Nationalization is the acquisition of private companies by the public sector. Privatization is
the sale of public-sector firms to the private sector.
A natural monopoly faces a falling average cost curve. Marginal cost lies below average
cost. Pricing at marginal cost implies losses.
A two-part tariff lets the monopolist set the appropriate marginal charge and recover losses
via the fixed charge. With an information monopoly, however, an inefficient firm will try to
recover unnecessary losses via the fixed charge.
Ideally, state-run firms should price at marginal social cost and invest until price just covers
long-run marginal social cost, including the annual interest cost of the initial capital
expenditure.
Regulatory capture occurs when the regulator becomes the champion of the industry that it
is supposed to regulate.
Privatization was a response to the view that some state companies were not natural
monopolies, and that even natural monopolies were better handled by arms’ length
regulation that committed the government not to intervene perpetually.
Transfer of ownership makes credible the fact that the firm does not have limitless
government backing (though governments do bail out even private companies from time to
time!).
Selling assets at a fair price leaves government wealth unaltered. If prospects of tougher
treatment in the future leads to productivity improvements in state firms, the government
becomes better off when productivity improvement first becomes likely, not when the firm is
sold.
Many privatized firms now face intense competition, often from abroad. However, natural
monopolies have required a new framework of regulation. This has favoured price-capping,
administered by independent regulatory agencies and subject to periodic review.

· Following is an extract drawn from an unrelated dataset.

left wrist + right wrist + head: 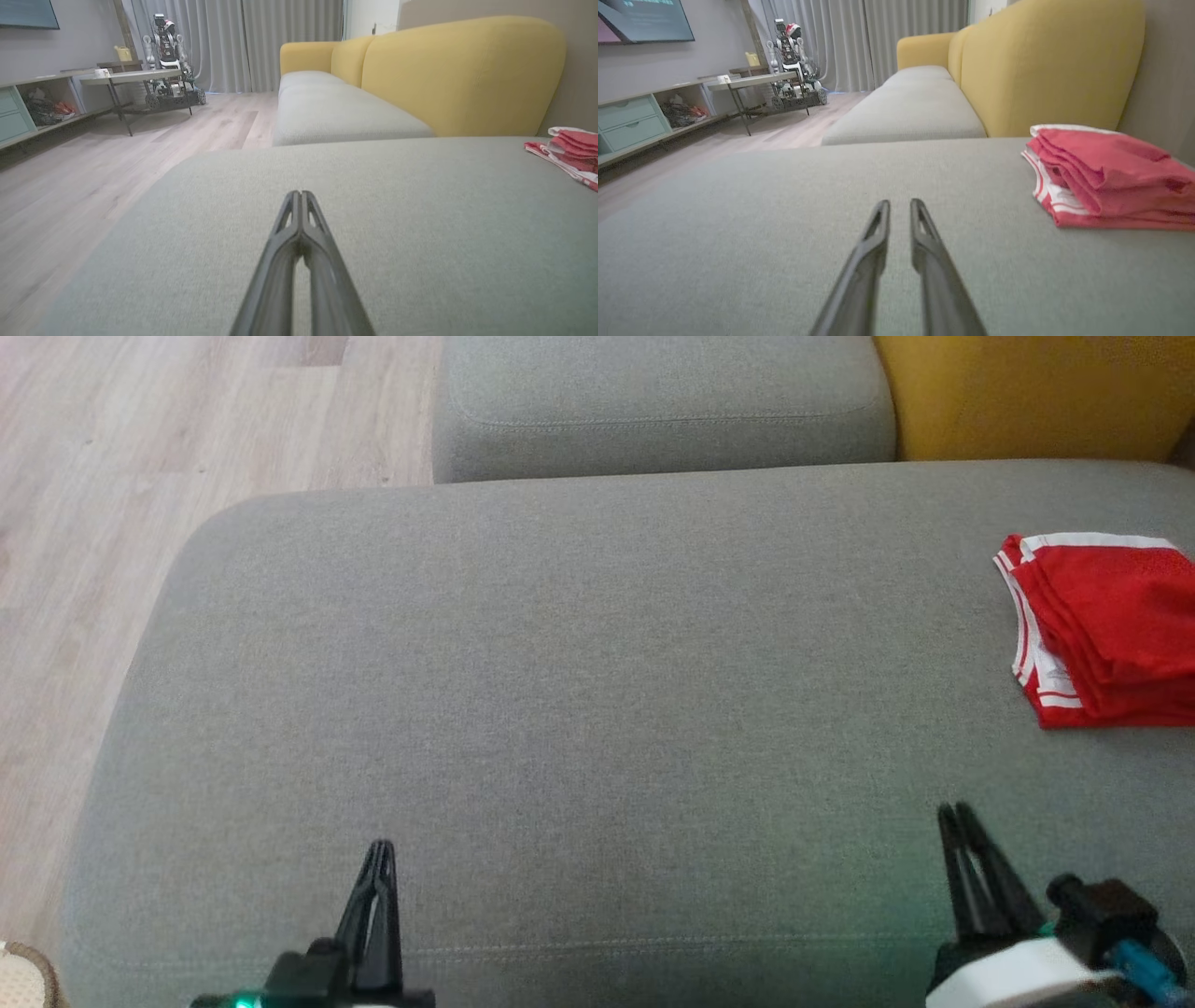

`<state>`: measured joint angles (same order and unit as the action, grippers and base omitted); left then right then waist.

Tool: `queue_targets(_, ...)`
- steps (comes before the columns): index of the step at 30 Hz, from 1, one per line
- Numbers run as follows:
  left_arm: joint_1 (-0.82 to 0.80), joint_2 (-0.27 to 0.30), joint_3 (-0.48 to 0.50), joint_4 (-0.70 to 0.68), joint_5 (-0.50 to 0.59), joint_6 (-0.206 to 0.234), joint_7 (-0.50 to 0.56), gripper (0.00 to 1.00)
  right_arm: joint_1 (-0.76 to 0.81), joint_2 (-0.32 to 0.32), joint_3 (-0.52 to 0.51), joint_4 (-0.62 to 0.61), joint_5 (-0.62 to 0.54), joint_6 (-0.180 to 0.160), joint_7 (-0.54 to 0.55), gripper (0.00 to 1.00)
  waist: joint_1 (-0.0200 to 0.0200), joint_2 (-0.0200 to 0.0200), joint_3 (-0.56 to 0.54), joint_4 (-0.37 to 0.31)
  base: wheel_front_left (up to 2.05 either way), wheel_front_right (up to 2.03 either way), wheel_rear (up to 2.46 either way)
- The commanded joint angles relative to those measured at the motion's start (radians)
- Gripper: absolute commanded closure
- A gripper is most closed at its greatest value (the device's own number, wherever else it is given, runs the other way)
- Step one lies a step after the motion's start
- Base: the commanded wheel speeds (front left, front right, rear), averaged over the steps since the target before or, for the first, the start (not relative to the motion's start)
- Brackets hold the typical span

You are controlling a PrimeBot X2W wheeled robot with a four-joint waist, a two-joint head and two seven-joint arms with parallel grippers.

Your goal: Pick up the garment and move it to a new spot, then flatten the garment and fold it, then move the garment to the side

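The garment [1111, 625] is red with white stripes and lies folded in a stack at the far right of the grey seat cushion [597, 663]. It also appears at the right edge of the left wrist view as the garment [572, 149], and up close as the garment [1106, 177]. My left gripper [381, 847] hovers low near the cushion's front edge, shut and empty, with its tips pressed together [299, 193]. My right gripper [954, 810] sits in front of the garment and apart from it. Its fingers [899, 203] stand a narrow gap apart with nothing between them.
A second grey cushion [653, 411] lies beyond, and a yellow backrest [1027, 392] stands at the far right. Wooden floor [93, 476] runs along the left. Farther off are a side table [131, 77], another robot [166, 60] and a low shelf unit [630, 121].
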<state>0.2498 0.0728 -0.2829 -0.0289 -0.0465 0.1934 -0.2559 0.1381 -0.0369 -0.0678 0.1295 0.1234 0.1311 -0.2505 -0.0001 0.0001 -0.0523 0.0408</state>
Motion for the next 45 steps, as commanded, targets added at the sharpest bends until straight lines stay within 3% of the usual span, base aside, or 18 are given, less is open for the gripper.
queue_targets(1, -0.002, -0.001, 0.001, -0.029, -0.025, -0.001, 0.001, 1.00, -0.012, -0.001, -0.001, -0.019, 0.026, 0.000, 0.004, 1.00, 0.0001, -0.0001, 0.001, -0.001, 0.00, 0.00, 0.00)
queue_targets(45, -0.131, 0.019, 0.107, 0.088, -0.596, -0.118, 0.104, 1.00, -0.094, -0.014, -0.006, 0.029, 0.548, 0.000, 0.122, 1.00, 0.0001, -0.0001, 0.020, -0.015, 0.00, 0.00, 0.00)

Increasingly, the UK has been driven to regulate not merely conduct but market structure.
This presupposes that some parts of a natural monopoly can become suitable for
competition. In practice, this has usually been downstream activities in a vertically-related
industry.
The Private Finance Initiative uses private finance to build projects and private management
to run them. The government then pays a service charge to use the asset.